> Task to complete
Look through the material below and show every line with the word "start".

□ □ □ □ □ □ □

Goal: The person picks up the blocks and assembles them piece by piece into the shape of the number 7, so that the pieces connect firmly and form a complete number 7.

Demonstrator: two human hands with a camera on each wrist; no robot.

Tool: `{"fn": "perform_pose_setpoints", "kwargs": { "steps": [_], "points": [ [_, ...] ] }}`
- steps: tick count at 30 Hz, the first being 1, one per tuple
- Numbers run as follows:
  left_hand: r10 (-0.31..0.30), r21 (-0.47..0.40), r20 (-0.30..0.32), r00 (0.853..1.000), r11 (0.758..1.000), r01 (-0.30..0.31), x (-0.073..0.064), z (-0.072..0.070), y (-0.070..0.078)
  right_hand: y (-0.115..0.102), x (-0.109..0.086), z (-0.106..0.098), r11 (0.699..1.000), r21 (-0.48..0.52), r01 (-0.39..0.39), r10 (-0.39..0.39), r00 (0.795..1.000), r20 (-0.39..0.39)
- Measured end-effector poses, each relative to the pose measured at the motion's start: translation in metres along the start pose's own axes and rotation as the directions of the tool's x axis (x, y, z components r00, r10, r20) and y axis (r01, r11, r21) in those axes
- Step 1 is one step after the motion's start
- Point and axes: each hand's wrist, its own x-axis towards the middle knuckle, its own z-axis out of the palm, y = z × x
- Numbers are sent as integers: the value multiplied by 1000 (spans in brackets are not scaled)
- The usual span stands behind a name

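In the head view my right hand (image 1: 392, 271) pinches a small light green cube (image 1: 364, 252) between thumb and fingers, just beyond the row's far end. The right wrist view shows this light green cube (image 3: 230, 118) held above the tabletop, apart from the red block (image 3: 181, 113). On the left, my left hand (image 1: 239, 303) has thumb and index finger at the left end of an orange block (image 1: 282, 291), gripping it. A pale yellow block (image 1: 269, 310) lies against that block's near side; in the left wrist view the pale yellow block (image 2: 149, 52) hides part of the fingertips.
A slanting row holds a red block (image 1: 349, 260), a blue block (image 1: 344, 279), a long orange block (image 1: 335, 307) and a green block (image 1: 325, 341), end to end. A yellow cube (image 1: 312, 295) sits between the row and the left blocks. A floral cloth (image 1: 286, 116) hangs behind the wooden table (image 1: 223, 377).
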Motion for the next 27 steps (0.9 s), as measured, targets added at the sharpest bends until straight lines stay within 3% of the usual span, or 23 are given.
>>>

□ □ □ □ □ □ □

> Response area
- Measured end-effector poses, each relative to the pose measured at the motion's start: translation in metres along the start pose's own axes and rotation as the directions of the tool's x axis (x, y, z components r00, r10, r20) and y axis (r01, r11, r21) in those axes
- Step 1 is one step after the motion's start

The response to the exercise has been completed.